Губы Марата искривляет подобие ухмылки.
— Я никогда им не был, — сжимает крупной ладонью мою шею.
Сглатываю.
— Зачем забрал?
— Я свое никому не отдаю.
— Свое, — фыркаю с презрением. — Я никогда не буду твоей, Хаджиев. Направь лучше свой член под длинную юбку невесты. Мамочку не стоит расстраивать. Она ведь наследников ждет?
— Ревнивая идиотка, — цедит сквозь зубы, но мне уже все равно.
— Я не ревную тебя, Марат, а презираю, ясно?
— Тогда я предоставлю тебе эту возможность в полной мере, — выдыхает мне в губы, резким движением одной руки забираясь под платье, и последнее, что я слышу, это оглушающий треск разорванного белья…
Марат срывает остатки красивого белья, скользя по мне яростным взглядом. Он злится. Но только потому, что хочет меня. Его глубокие синие глаза опасно блестят в тусклом освещении салона. В них плещется похоть и жадность, и что-то еще… незнакомое или давно забытое. Дух захватывает. Потому что меня накрывает это «что-то» приливной волной эмоций.
Агрессивный. Сексуальный ублюдок.
Но тем не менее я сижу на его коленях, готовая раздвинуть ноги еще шире. А когда обнаженные участки кожи царапает плотная ткань мужских брюк меня буквально лихорадит. Я слишком напряжена и это напряжение скапливается внутри, как надвигающийся шторм. И выход у меня только один: утонуть или всплыть.

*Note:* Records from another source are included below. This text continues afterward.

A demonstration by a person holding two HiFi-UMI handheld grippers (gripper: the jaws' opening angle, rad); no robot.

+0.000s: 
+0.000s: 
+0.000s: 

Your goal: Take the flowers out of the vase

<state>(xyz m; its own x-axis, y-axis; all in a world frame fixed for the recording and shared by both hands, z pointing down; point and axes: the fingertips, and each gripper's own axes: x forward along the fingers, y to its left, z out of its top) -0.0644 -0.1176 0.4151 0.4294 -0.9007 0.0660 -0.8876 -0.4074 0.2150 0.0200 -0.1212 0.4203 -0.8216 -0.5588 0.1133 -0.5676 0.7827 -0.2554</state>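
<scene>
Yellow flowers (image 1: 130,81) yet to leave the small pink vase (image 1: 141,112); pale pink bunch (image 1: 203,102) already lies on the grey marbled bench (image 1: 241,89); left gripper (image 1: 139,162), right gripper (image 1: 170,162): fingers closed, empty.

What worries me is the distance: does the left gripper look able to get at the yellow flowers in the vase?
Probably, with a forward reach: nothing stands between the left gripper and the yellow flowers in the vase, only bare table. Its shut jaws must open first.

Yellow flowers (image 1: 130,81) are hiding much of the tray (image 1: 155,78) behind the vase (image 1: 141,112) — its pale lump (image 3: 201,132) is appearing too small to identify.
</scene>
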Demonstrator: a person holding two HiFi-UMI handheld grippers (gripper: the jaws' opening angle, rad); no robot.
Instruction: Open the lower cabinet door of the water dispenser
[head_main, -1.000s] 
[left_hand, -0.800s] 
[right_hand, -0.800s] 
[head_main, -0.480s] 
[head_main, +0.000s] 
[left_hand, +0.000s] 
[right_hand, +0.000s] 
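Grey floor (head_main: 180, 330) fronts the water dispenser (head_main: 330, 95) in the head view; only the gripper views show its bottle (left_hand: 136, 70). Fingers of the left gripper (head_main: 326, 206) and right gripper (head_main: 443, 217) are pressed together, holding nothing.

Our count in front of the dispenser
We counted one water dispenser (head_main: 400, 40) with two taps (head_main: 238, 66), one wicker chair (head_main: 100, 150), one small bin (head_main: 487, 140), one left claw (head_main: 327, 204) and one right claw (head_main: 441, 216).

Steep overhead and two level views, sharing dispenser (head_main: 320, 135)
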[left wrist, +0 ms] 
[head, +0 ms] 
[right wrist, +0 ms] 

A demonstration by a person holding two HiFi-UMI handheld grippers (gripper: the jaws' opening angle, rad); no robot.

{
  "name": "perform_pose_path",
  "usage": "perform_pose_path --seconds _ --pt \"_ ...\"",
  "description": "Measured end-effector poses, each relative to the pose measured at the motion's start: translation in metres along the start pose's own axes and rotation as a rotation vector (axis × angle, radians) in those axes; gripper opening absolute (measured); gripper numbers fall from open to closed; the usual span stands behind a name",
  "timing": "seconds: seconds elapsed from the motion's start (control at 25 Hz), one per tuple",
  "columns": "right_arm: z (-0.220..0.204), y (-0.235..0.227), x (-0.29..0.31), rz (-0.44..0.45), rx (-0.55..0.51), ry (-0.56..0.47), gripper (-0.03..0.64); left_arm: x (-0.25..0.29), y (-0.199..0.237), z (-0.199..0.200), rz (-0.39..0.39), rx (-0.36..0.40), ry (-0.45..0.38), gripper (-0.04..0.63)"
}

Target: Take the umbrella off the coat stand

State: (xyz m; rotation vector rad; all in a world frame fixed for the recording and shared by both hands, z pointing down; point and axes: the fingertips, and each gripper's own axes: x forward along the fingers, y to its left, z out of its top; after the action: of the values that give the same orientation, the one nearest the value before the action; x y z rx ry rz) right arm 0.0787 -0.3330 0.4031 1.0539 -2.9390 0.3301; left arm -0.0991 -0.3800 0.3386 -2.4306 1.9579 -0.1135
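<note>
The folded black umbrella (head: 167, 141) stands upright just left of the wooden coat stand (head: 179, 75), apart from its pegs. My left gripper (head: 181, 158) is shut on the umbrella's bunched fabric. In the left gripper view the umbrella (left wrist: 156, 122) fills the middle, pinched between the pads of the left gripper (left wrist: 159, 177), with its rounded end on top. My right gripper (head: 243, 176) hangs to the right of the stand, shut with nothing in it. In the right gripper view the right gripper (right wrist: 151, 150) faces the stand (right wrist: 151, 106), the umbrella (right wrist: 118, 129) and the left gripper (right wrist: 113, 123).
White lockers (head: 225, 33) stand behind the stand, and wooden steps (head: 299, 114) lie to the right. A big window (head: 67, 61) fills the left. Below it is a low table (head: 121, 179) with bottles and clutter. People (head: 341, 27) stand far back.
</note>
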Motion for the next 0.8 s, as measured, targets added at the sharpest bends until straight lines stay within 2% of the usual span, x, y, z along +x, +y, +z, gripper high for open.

— Я никогда не ошибаюсь в людях. Никогда никого не подпускаю к себе. — Сильные пальцы Хаджиева спокойно гуляют по моим ягодицам, оставляя после себя чувственный шлейф невидимых следов, пока его глаза полыхают, утягивая меня в самое пекло синего льда. Он издевается. Я точно это знаю. — Но ты исключение из правил, птичка.
Дышать тяжело, сказанные им слова обжигают кислород, проникая вместе с ним в самые недра легких… Я не понимаю зачем он мне это говорит.
Внезапно его рука проскальзывает между моих ног и я впиваюсь в крепкие мужские плечи до побеление костяшек.
Я слишком реагирую. Слишком.
Да я готова взорваться истерическим хохотом от раздирающих меня противоречий.
Твою мать, когда я последний раз трахалась?
Но он лишает меня возможности думать, касаясь огрубевшими пальцами складок, прежде чем начать ласкать пульсирующий клитор. Проклятье… Дыхание окончательно сбивается, а я застываю не в силах пошевелиться, за исключением моего бешено колотящегося сердца в груди.
— Дыши, — командует он с наглой ухмылкой на губах, явно довольный собой. И только когда Хаджиев убирает от моего лона уже влажные пальцы, я выдыхаю, едва справляясь с дрожью в теле. — Вот так.
Он поощряет меня хриплым голосом, гладит обнаженное бедро горячей ладонью, притягивает ближе. Марат везде: на моей коже и глубоко под ней. Черт подери… я будто в огне.